Web Accessibility

Accessibility review of Odiogo podiocasts

Diperbarui 30 Agustus 2010 oleh Dani Iswara

Better than usual podcasts, they claimed it as podiocasts. How accessible is Odiogo result? This review is based on my opinion as a user. I have no Odiogo’s account yet. So, with the help of Cahya Legawa (cahya.legawa.com), using one of my blog post, we did a test page. My post titled Semantic XHTML Format Reference reposted with my permission on his blog post using the same post title. Odiogo’s text-to-speech (TTS) will read the content/post only. As similar as delivered by feeds syndication. The blog post/feed needs at least 24 hours to be converted by Odiogo server. You may download its podcast result (at podcasts.odiogo.com; as MP3 format; 3MB in size).

Result and suggestions

My comment for the result:

  • The speech is good & clear. At least, better than Adobe Reader’s text-to-speech machine.
  • It doesn’t read the title attribute.
  • The left and right parenthesis will not read at all.
  • Words in capital letters will be read as an abbreviation, read aloud per letter.
  • Headings and subheadings are not distinct, no pause after it.
  • The alt text is missing, and alt will be read as "alt".
  • Links are not identified.
  • No pause on ul, ol, li, dt, dd, and table tags.
  • No emphasize while reading strong and em tags/elements.
  • This form for example, <code>, will be read as "and lt code".
  • Then the closed element above, </code>, will be read as "and lt slash code".

Of course, Odiogo and Adobe Reader text-to-speech softwares are not using screen reader algorithm. For better accessibility experience, use a real screen reader. Or try those text-to-speech tools to read the Fangs—screen reader emulator—results. See how Fangs read Twitter homepage (Dani Iswara .com).

My suggestions for Web/blog authors to optimize Odiogo result:

  • Expands all abbreviation if needed.
  • Use capital letters for abbreviations only.
  • Puts break punctuations in every listings.
  • Headings need break punctuations also. But there is no rules to put it.
  • Use active sentences.
  • Use short and clear words.

Read also how to make Web content more readable (Dani Iswara .com).
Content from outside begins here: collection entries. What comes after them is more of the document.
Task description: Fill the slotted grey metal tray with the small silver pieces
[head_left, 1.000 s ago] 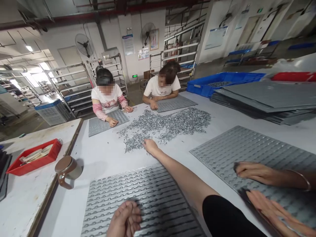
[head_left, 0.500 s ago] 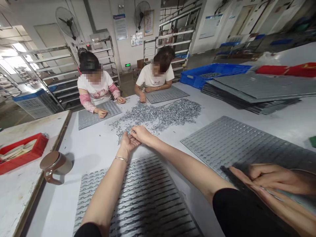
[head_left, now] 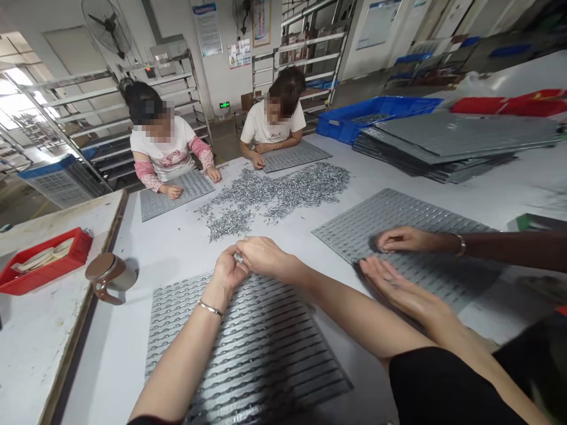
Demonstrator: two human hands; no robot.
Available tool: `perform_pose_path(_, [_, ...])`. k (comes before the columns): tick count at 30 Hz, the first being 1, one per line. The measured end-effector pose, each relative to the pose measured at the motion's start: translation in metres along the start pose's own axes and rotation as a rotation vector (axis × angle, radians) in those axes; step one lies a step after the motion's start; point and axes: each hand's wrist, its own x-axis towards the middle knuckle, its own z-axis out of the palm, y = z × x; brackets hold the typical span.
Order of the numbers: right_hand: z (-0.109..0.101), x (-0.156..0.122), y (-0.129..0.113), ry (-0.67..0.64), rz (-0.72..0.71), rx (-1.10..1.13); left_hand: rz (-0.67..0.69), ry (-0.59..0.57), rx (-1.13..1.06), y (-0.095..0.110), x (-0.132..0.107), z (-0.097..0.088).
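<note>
My left hand is cupped around several small shiny metal parts, just above the far edge of a ridged grey tray. Against it, my right hand is closed, with its fingertips bent toward the left palm; what they grip is hidden. Rows of small raised shapes line the tray beneath my forearms. Beyond my hands, a loose pile of small metal parts spreads over the white table.
At right, a co-worker's hands work over another ridged tray. Two people sit opposite with trays. A brown-lidded mug and red bin stand left. Stacked grey sheets and a blue crate lie back right.
Both my hands have drawn back from the pile's near edge to above my tray, with metal parts now showing in the left. The co-worker's hands at right have moved forward over their tray.
</note>
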Motion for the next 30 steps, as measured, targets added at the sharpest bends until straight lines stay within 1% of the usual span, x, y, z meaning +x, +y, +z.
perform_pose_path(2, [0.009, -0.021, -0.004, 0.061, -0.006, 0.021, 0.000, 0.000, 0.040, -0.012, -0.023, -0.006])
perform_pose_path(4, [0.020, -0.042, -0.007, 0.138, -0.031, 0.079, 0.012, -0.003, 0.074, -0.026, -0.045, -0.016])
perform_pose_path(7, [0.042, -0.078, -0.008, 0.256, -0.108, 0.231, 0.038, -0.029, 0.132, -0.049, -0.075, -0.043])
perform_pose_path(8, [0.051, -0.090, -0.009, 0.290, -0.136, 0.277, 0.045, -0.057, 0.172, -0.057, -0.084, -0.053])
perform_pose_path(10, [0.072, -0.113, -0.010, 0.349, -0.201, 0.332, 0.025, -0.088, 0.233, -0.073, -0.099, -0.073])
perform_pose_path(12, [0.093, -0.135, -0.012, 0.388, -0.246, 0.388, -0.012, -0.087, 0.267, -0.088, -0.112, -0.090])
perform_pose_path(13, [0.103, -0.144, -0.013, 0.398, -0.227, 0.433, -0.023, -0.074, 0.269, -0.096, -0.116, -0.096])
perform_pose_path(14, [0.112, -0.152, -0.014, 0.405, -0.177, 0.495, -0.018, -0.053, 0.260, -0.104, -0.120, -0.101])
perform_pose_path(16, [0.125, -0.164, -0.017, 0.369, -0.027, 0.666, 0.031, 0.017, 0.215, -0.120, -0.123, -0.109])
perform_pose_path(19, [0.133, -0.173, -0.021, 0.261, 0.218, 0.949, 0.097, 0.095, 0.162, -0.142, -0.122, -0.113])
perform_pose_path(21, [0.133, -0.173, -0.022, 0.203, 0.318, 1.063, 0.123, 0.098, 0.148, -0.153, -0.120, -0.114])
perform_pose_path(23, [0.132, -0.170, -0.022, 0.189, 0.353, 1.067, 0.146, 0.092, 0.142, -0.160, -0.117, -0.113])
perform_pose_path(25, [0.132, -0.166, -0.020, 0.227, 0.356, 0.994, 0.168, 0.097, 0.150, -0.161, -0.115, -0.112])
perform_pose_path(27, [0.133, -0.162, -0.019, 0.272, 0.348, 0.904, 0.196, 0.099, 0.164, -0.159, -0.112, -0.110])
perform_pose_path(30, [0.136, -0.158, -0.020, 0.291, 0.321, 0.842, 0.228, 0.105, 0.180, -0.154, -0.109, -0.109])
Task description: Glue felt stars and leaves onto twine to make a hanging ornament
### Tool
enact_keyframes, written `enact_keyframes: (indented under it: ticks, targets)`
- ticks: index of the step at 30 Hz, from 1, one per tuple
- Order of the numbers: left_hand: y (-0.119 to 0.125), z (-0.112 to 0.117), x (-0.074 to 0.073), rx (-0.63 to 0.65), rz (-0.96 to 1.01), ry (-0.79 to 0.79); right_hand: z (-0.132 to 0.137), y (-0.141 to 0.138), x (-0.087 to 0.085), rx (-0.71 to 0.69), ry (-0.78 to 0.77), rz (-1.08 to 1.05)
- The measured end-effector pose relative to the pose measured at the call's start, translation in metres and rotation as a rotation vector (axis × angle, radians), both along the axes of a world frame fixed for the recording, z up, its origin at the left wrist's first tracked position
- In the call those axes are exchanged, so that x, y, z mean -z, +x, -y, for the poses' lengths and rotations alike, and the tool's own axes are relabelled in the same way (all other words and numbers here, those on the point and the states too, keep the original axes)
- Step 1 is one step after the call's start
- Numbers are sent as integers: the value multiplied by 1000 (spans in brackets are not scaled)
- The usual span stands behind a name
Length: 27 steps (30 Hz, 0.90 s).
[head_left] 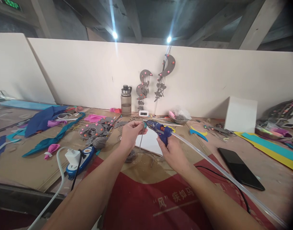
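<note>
My right hand (172,150) is wrapped round the handle of a blue hot glue gun (158,127), and a long clear glue stick (204,152) runs out of its back end toward the lower right. In my left hand (133,132), thumb and fingers pinch a small teal piece (145,124) right at the gun's nozzle; whether the two touch I cannot tell. A grey cord (141,140) hangs below that piece, over a white sheet (151,143) on the table. Beside my left wrist lies a coil of grey cord (130,156).
To the left are a power strip (81,161) with a white plug, a grey felt bundle (96,131) and blue cloth (43,119). A bottle (126,100) stands against the white partition, beside hanging grey moon ornaments (169,65). A phone (239,167) lies at the right.
</note>
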State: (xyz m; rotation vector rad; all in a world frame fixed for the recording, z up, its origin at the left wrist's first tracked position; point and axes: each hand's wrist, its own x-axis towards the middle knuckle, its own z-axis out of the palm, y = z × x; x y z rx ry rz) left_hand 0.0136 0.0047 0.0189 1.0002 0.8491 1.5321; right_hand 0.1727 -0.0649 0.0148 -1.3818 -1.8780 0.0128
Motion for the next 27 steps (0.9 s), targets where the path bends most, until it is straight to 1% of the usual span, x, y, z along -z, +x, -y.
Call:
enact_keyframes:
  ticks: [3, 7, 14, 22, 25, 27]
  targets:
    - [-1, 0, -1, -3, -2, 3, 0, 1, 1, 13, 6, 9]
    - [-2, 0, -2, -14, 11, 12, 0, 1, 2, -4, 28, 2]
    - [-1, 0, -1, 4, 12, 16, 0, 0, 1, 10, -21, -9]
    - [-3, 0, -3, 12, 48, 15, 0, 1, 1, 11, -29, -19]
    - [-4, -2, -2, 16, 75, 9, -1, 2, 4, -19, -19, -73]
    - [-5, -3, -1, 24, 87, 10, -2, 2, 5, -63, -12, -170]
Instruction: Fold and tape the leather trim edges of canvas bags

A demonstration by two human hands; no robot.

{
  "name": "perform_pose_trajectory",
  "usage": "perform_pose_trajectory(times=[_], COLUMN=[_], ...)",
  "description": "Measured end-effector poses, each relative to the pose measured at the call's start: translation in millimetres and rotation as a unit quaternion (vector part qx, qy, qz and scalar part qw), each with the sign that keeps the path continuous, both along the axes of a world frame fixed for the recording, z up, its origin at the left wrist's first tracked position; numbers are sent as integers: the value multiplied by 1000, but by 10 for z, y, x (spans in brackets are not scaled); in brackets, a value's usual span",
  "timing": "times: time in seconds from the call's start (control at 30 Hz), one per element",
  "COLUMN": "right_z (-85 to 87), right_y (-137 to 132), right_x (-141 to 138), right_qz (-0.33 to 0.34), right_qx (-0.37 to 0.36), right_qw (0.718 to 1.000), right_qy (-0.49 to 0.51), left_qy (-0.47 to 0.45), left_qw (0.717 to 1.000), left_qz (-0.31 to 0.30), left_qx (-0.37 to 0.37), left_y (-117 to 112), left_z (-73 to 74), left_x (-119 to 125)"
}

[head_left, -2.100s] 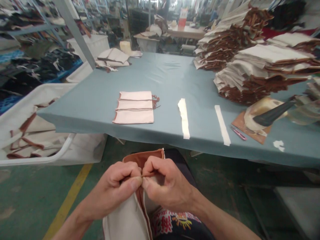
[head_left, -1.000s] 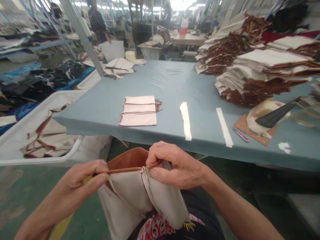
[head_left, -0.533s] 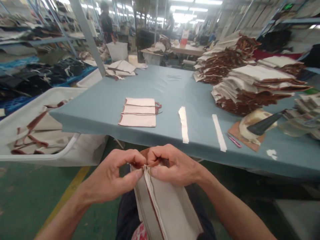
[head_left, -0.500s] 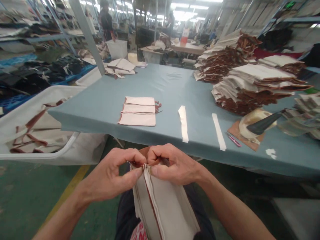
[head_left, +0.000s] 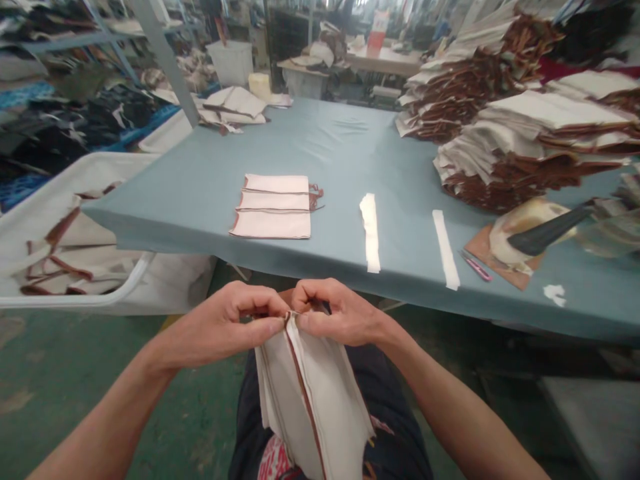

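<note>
A cream cloth bag with brown trim [head_left: 315, 400] hangs folded over my lap, below the table's front edge. My left hand [head_left: 227, 323] pinches its top edge from the left, fingers curled shut on the cloth. My right hand [head_left: 335, 313] pinches the same top edge from the right, thumb and fingers closed. The two hands meet at the brown seam in the middle. A short stack of flat folded bags [head_left: 274, 205] lies on the blue-grey table [head_left: 200, 193] just ahead.
Tall piles of cream and brown bags [head_left: 520, 133] fill the table's right side. Two white tape strips [head_left: 370, 230] and a pink cutter [head_left: 477, 265] lie near the front edge, beside a dark tool on scraps [head_left: 545, 230]. A white bin of bags [head_left: 65, 260] stands at left.
One second ago my left hand was drawing a brown cord out to the left. It has since come back beside my right hand, and the bag is now folded flat between them.
</note>
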State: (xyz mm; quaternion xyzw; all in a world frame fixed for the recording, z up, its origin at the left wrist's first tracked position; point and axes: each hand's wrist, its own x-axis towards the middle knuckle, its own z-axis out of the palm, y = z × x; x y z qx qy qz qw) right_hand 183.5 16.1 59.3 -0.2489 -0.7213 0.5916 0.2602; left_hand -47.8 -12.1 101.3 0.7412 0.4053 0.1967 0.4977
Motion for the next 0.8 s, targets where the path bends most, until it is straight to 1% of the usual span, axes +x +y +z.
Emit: perform_pose_trajectory(times=[0.07, 0.13, 0.23, 0.3, 0.43, 0.53, 0.67, 0.8], right_z=[-9, 2, 37, 61, 79, 67, 70, 157], right_y=[1, 0, -4, -13, -39, -47, -52, -69], right_x=[15, 31, 38, 22, -43, -68, -55, -42], right_qz=[-11, -26, -41, -48, -85, -91, -95, -106], right_qx=[37, 97, 181, 210, 242, 244, 241, 256], right_qw=[999, 995, 982, 976, 966, 965, 965, 957], right_qy=[-14, -22, -24, -22, -18, -14, -43, -90], left_qy=[4, 10, 19, 21, 23, 24, 56, 90], left_qw=[1000, 1000, 1000, 999, 998, 997, 992, 982], left_qz=[-7, -8, 9, 23, 52, 74, 93, 115], left_qx=[-7, -11, -11, -3, 6, 12, 66, 121], left_y=[22, 32, 25, 8, -38, -74, -123, -179], left_z=[2, 9, 16, 19, 30, 33, 13, 7], left_x=[0, 2, 11, 21, 32, 31, 50, 118])
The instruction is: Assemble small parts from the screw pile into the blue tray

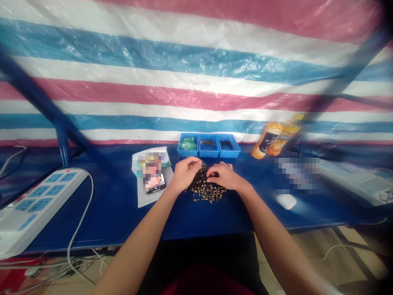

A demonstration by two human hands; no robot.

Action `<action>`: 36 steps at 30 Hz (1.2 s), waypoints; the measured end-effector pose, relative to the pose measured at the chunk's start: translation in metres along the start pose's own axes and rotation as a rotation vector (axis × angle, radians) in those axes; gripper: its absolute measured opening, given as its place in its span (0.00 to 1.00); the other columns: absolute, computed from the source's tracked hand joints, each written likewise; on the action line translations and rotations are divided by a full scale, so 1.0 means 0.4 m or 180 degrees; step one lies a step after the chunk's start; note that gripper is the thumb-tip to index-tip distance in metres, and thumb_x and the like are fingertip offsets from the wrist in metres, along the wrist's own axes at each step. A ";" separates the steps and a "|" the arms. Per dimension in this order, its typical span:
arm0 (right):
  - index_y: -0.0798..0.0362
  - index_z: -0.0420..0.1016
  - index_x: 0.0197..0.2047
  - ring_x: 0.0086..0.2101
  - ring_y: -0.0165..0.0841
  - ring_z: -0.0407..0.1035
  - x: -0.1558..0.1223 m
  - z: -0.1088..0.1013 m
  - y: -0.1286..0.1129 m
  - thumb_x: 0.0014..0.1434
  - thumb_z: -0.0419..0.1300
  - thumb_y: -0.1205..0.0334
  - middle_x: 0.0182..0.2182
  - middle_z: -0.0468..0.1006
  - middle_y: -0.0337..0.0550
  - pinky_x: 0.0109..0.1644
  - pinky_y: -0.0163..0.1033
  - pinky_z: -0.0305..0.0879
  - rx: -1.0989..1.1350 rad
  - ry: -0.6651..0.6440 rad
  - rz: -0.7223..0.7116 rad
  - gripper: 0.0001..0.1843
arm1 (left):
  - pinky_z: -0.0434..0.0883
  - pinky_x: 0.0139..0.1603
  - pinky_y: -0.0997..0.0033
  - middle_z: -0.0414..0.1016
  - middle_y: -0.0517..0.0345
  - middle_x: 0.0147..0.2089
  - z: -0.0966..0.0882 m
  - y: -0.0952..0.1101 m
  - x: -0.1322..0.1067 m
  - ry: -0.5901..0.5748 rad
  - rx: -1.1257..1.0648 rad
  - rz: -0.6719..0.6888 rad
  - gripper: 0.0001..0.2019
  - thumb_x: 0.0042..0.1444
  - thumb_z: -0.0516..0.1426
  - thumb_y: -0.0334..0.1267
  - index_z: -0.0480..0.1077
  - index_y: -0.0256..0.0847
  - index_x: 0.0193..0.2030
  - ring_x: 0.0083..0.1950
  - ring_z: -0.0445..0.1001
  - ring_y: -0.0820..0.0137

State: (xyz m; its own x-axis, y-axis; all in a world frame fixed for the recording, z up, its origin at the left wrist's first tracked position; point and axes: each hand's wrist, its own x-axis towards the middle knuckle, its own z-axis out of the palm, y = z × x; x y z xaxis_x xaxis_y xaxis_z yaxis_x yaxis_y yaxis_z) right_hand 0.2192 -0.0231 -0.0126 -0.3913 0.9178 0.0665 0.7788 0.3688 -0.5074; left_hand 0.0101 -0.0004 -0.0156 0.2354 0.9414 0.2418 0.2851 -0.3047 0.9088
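Note:
A heap of small brass-coloured metal pieces that look like screws (211,192) lies on the blue table. My left hand (186,173) is at the heap's left edge, thumb and fingers pinched together; whatever is between them is too small to make out. Over the right side of the heap is my right hand (226,175), its fingers curled in toward the thumb, and what they hold cannot be made out. Just behind the heap stand three joined blue bins: the left bin (179,152) has a green plastic bag, the middle bin (208,153) small metal parts, the right bin (229,153) dark small parts.
Left of my hands a phone (157,185) lies on a printed sheet (145,199). A white power strip (46,205) with a cable is at far left. To the right are two orange drink bottles (265,141) (284,137) and a white rounded case (286,201). Striped sheeting (196,90) hangs behind.

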 end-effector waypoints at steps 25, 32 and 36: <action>0.52 0.80 0.37 0.39 0.36 0.77 0.011 -0.001 -0.012 0.58 0.65 0.53 0.36 0.83 0.43 0.47 0.43 0.71 0.1931 0.0931 -0.0254 0.10 | 0.70 0.44 0.71 0.80 0.58 0.39 0.002 0.017 -0.012 -0.0365 0.0171 0.0296 0.13 0.62 0.56 0.47 0.77 0.42 0.39 0.40 0.76 0.68; 0.51 0.79 0.37 0.38 0.35 0.75 0.008 -0.002 -0.022 0.56 0.67 0.54 0.36 0.82 0.43 0.47 0.42 0.71 0.1922 0.1038 -0.0479 0.10 | 0.67 0.38 0.73 0.79 0.58 0.36 0.003 0.027 -0.017 -0.0492 0.0177 0.0367 0.14 0.63 0.56 0.47 0.77 0.40 0.37 0.36 0.74 0.70; 0.52 0.76 0.33 0.35 0.34 0.74 0.008 0.003 -0.025 0.54 0.69 0.53 0.32 0.80 0.41 0.44 0.41 0.71 0.1954 0.1063 -0.0378 0.11 | 0.63 0.33 0.72 0.77 0.59 0.31 0.000 0.022 -0.017 -0.0596 0.0335 0.0494 0.17 0.64 0.54 0.47 0.77 0.38 0.35 0.31 0.70 0.72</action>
State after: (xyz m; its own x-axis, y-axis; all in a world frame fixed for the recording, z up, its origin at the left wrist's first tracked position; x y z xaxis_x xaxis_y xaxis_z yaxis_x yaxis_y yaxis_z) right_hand 0.2098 -0.0242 -0.0083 -0.2087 0.9087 0.3615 0.2848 0.4100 -0.8665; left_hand 0.0109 -0.0093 -0.0091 0.4488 0.8419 0.2996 0.3249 -0.4660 0.8229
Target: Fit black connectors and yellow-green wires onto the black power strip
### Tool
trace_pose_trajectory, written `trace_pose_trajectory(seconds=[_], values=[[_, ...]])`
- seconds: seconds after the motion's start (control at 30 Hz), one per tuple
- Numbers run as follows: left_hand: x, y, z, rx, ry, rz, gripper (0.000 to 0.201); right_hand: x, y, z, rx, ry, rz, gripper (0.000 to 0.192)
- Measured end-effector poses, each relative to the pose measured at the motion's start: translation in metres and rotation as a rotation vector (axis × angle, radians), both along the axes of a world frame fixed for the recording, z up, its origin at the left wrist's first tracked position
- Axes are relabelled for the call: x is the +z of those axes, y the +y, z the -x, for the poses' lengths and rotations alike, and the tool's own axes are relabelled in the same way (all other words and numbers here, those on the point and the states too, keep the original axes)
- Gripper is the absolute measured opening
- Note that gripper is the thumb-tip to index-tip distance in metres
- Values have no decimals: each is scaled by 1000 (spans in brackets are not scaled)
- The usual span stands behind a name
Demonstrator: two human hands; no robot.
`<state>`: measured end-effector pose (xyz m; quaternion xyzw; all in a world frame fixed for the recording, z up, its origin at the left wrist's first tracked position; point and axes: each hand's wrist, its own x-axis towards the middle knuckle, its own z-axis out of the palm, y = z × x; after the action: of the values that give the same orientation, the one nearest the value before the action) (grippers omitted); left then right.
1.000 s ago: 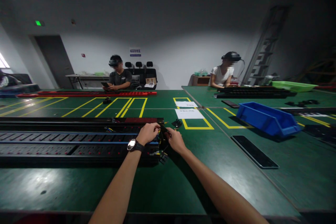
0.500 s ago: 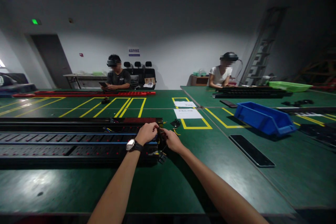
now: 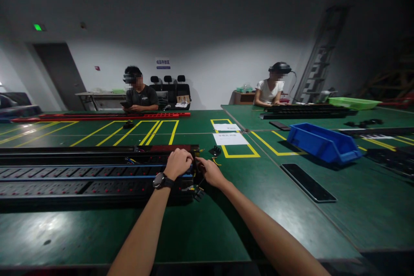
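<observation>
Long black power strips point(image 3: 97, 186) with rows of sockets and red dots lie side by side at the left. My left hand point(image 3: 179, 164), wearing a watch point(image 3: 158, 180) on its wrist, is curled over the right end of one strip, fingertips partly hidden. Against that same end, my right hand point(image 3: 211, 172) has its fingers pinched together on a small dark part that I cannot make out. Below the hands a black end piece point(image 3: 198, 194) hangs by wires at the near strip's end. Another black end piece point(image 3: 215, 151) with yellow wires lies just beyond them.
A blue bin point(image 3: 323, 143) and a dark phone point(image 3: 308, 182) are to the right on the green table point(image 3: 258, 207). White paper sheets point(image 3: 230, 139) lie ahead among yellow tape lines. Across the table sit two people, one behind red rails point(image 3: 97, 115), the other behind black rails point(image 3: 307, 112).
The whole view has shifted slightly. My left hand has moved a little apart from the right fingertips, while both stay at the strip's end.
</observation>
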<state>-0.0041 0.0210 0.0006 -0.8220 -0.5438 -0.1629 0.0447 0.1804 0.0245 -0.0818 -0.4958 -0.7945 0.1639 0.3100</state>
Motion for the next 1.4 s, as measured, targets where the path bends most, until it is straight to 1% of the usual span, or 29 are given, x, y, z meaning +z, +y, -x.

My recommendation for Odiogo algorithm, compared to Fangs:

  • Links should be distinct. Every links should be read as "links [followed by anchor text]".
  • Semantic elements should be read properly. Users should know that the text is a headings, code, quotation, caption, table row/column, etc.
  • Emphasize elements have a higher pitch.
  • There should be a pause in such as headings, subheadings, listings, and definition lists.

They may include more features for some applications (blog.odiogo.com) also. Can we see a better accessible tool of Odiogo?